Chapter 9
Carly
I wake to pressure around my wrists.
For one second, I’m back in that room.
The air feels wrong. Stale. Close. My arms are pulled behind me, rope biting into skin that only just started to heal.
My pulse spikes.
Then I breathe.
In.
Out.
The panic rises—
And stops.
Because I know something now that I didn’t know before.
Doc will come.
The Saints will come.
They don’t leave people behind.
I open my eyes fully.
Different room.
Concrete floor. Single bulb overhead. No music. No perfume. No fake velvet and cheap promises.
A warehouse.
I test the rope lightly. Tight. Professional knot.
My ankles are tied too.
A door scrapes open somewhere behind me.
Boots on concrete.
I don’t turn my head.
I don’t give him that.
“Well,” he says.
That voice.
Smooth. Polished. Like authority wrapped in rot.
I look at him then.
The badge man.
Clean shirt. Polished shoes. That same calm, irritated tone he used when he said he just needed to verify my age. Badge on his belt. Nothing to worry about.
“You cost me a recruiter,” he says mildly. “Good help isn’t easy to replace.”
“Tessa?” My voice doesn’t shake.
He smiles slightly. “She was useful.”
“You were going to sell me.”
He tilts his head. “That was the plan.”
He steps closer, crouching so we’re eye level.

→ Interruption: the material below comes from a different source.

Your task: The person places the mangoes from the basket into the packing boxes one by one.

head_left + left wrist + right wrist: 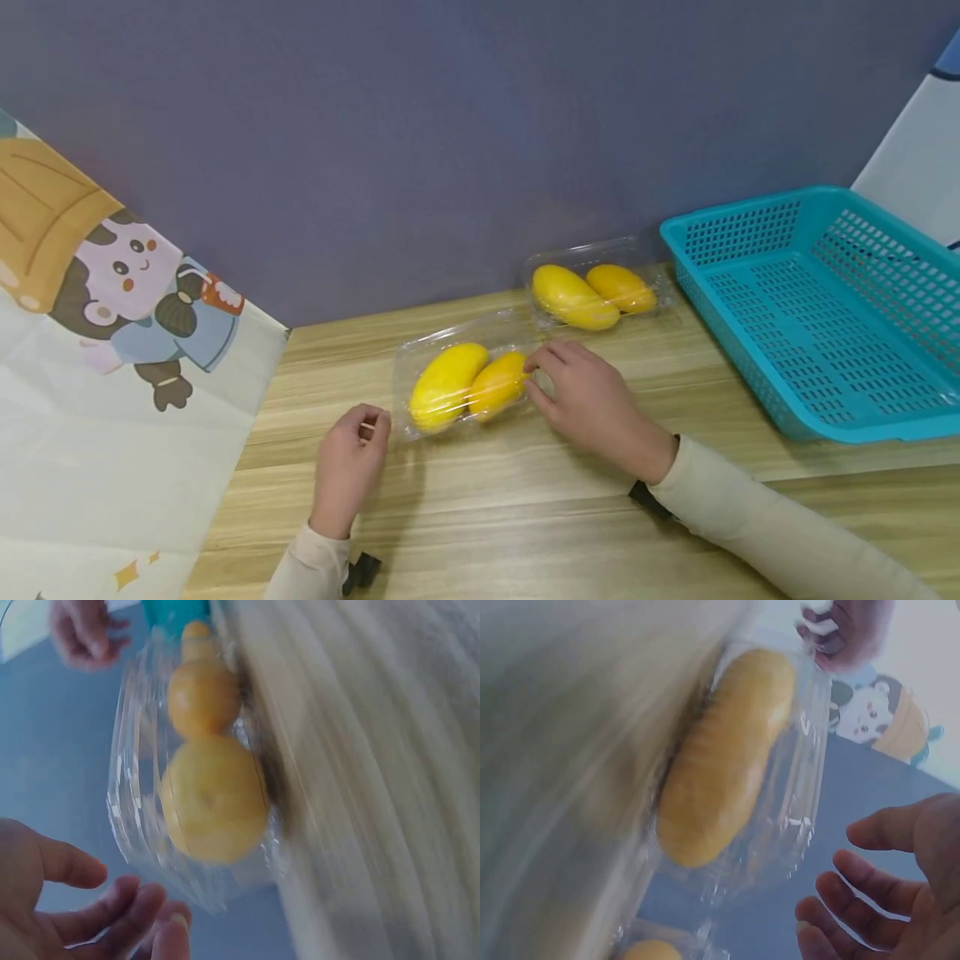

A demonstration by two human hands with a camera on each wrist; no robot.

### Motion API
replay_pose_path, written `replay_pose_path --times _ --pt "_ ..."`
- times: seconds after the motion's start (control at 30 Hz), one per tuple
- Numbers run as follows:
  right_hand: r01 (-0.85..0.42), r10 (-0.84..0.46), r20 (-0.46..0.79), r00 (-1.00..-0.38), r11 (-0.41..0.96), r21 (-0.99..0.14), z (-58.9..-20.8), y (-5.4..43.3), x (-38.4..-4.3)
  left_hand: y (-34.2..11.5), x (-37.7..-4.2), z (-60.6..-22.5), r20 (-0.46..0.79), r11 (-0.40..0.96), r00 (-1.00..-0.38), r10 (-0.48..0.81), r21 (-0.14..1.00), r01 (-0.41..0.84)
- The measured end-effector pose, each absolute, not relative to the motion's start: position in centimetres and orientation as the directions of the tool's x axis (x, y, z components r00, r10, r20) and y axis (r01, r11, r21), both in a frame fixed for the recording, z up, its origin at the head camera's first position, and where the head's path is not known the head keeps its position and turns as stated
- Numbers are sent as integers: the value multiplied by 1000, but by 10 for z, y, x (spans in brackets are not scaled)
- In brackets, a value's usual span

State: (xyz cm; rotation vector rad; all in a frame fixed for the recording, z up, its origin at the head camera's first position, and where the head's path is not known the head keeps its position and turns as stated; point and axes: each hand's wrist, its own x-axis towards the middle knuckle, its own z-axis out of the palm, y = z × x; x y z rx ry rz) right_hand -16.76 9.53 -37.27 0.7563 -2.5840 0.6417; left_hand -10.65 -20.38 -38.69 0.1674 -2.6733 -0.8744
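Observation:
A clear plastic clamshell box [403,421] lies on the wooden table with two yellow mangoes, one larger [448,386] and one smaller [497,386], inside. At its left end is my left hand [347,471], its fingers loosely bent and empty. My right hand [588,404] is at the right end, fingertips overlapping the box's edge in the head view. In the right wrist view its fingers [877,881] are spread a little and stand apart from the plastic. The left wrist view likewise shows a gap between the left fingertips [124,892] and thumb.
Behind and to the right, a second clear box [637,248] holds two more mangoes [573,297]. A turquoise perforated basket [720,321] stands at the far right. A grey-blue wall [375,167] rises behind the table, and a cartoon-printed sheet [67,467] borders the left.

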Motion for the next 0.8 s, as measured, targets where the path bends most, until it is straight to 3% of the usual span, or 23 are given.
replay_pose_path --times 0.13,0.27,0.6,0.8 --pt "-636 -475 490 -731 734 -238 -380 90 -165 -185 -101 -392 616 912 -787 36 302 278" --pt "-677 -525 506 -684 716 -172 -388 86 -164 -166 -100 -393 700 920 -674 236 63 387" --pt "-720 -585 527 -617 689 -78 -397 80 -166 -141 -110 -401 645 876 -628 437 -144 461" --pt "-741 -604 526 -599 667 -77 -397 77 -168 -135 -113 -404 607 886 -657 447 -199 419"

“You were supposed to be premium inventory,” he says. “Untouched. High value.”
The words should hurt.
They don’t.
“Now?” I ask.
His smile fades.
“Now you’re damaged goods.”
He says it like it’s a financial report.
“You ran. You brought attention. You got a motorcycle club sniffing around.”
He studies my face.
“And you’ve clearly been used.”
There it is.
The insult. The calculation.
I hold his gaze.
“Still breathing,” I say.
Something flickers in his eyes.
He didn’t expect that.
“I’ll still sell you,” he continues calmly. “But you don’t get the careful client now. You get the one who likes resistance.”
My stomach tightens.
Just a little.
But not from fear.
From anger.
“You think they won’t find you?” I ask.
He smiles again.
“They?”
“The Saints.”
That smile slips, just barely.
“They won’t get here in time.”
I lean back against the wall as much as the rope allows.
“They always do.”
A sharp crack echoes from somewhere in the building.
His head turns slightly.
Another one.
Louder.
A door slamming open.
He stands abruptly.
“You think they can just—”
The warehouse explodes.
Metal screaming.
Shouting.
A shout from somewhere down the hall. A body hitting concrete.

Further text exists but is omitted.